Hedge funds were critical of the short-selling ban imposed by four European countries yesterday.
Belgium, France, Italy and Spain all temporarily barred short sales of financial stocks in an effort to tamp down on market volatility. "They have done so either to restrict the benefits that can be achieved from spreading false rumors or to achieve a regulatory level playing field, given the close interlinkage between some EU markets," the European Securities and Markets Authority said.
The Alternative Investment Management Association isn't buying that argument, however. The industry lobby, as it did in the face of similar restrictions three years ago, complained that "past experience has show that bans on short-selling do not prevent market falls and indeed can exacerbate volatility."

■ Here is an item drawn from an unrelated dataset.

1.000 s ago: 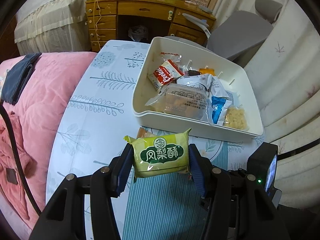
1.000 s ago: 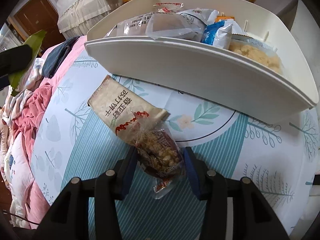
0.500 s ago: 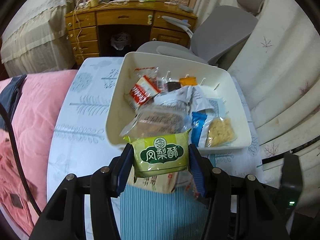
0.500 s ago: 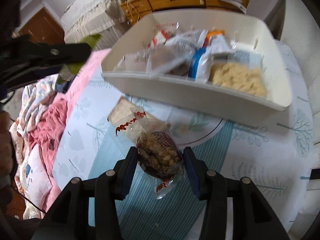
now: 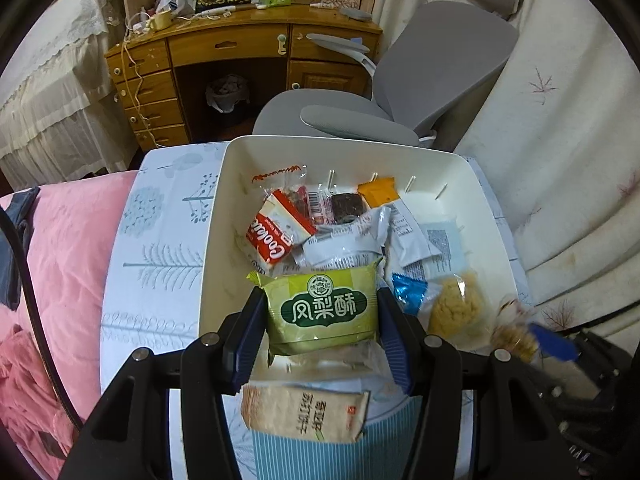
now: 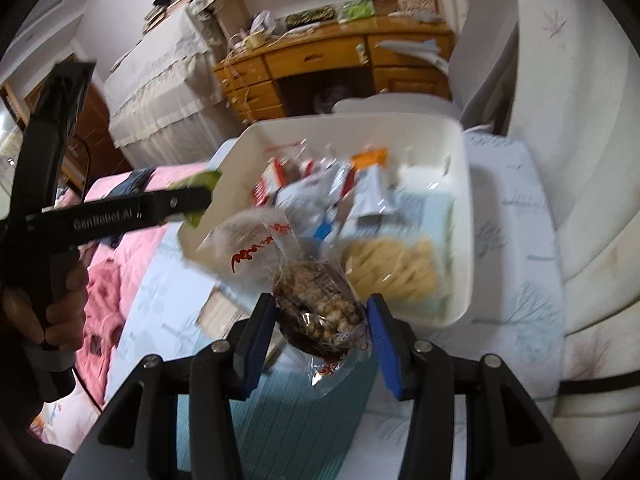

"We do not think these bans will help the current market situation," CEO Andrew Baker said.
Baker's concerns were echoed by Crossbridge Capital's Manish Singh, who acknowledged that the ban would create a short-term rally—as it has—but warned that "the authorities can ban short-selling, but they can't ban the spate of bad news on the economy from hitting the tape."
AIMA's Baker added that if European regulators are concerned about market abuse, they should go after the abusers.
"If there is any proof of market abuse having taken place then the authorities should take appropriate action against the perpetrators," he said. "If there is any suggestion of market abuse, however, then it may be appropriate to take more targeted action rather than impose blanket bans of this sort."